- [WHAT NEEDS TO BE DONE]: Locate, in the data below, the line that contains "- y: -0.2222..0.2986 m" and the line that contains "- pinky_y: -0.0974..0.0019"; reproduce exactly those two lines and every line between them, nothing more.

- [RAW DATA]:

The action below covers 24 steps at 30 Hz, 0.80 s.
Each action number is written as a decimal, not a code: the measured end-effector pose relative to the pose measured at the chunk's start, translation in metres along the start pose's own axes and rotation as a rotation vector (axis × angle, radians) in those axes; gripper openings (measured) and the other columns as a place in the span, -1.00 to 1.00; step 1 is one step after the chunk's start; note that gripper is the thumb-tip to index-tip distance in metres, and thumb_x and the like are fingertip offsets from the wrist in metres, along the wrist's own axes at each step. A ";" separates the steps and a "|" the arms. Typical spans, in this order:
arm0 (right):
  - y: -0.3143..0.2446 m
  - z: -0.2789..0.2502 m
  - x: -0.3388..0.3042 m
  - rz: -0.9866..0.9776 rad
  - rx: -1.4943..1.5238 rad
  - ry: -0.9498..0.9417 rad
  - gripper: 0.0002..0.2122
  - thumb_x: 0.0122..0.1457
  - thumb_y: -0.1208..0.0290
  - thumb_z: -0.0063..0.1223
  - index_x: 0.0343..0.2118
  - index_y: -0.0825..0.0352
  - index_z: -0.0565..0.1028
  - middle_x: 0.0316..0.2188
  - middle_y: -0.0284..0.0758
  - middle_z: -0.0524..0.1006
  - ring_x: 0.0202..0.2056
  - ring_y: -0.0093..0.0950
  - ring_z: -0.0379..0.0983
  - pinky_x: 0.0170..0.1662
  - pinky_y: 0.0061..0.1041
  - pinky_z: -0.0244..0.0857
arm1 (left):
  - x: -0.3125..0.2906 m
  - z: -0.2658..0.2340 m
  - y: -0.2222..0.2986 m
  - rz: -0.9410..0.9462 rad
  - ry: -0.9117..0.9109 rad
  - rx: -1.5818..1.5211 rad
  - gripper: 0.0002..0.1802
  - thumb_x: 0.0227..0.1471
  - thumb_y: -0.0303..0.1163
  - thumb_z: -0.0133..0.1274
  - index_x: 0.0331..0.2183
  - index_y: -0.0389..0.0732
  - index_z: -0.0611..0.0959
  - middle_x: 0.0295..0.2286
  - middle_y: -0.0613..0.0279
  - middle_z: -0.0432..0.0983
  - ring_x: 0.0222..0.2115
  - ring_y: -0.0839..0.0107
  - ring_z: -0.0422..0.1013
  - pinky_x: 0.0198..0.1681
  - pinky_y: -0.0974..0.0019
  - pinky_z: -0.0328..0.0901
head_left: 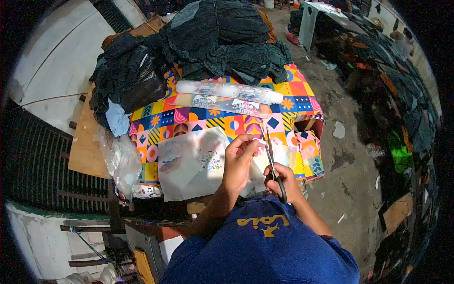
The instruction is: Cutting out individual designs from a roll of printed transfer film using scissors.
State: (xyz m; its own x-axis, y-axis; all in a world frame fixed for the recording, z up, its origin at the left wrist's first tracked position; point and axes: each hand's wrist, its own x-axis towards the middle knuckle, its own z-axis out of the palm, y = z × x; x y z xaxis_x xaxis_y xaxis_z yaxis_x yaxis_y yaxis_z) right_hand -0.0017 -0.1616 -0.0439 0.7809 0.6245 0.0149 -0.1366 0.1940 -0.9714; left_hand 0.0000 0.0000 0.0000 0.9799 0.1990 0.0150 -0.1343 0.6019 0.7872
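Black-handled scissors [270, 154] point upward just right of the frame's centre, handles clamped in the right hand [286, 183]; at centre, the left hand [239, 163] pinches a small white piece [261, 141] over the geometric-patterned tablecloth [208, 123]

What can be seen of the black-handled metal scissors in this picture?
The scissors have slim, shiny silver blades and black handles, probably plastic. The right hand grips and partly hides the handles. The blades appear slightly parted, tips pointing away from the person, above the multicoloured patterned covering. They are close beside a small white piece in the left hand; whether they touch is unclear.
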 end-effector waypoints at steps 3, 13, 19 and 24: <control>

- [RESPONSE TO THIS EXERCISE]:
  - y: -0.2222..0.2986 m
  - rz: -0.9410..0.9462 rad
  - ry: -0.9117..0.9109 rad
  - rx: -1.5818..1.5211 rad
  - gripper: 0.0002..0.1802
  - thumb_x: 0.0227..0.1471
  - thumb_y: -0.0303..0.1163
  - thumb_z: -0.0133..0.1274
  - index_x: 0.0331..0.2183
  - index_y: -0.0389..0.0732
  - index_z: -0.0611..0.0959
  - middle_x: 0.0295..0.2286
  - middle_y: -0.0613..0.0279
  - middle_z: -0.0432..0.0983
  - ring_x: 0.0222..0.2115
  - ring_y: -0.0839..0.0107
  - ring_z: -0.0422..0.1013
  - pinky_x: 0.0198..0.1681
  - pinky_y: -0.0974..0.0019

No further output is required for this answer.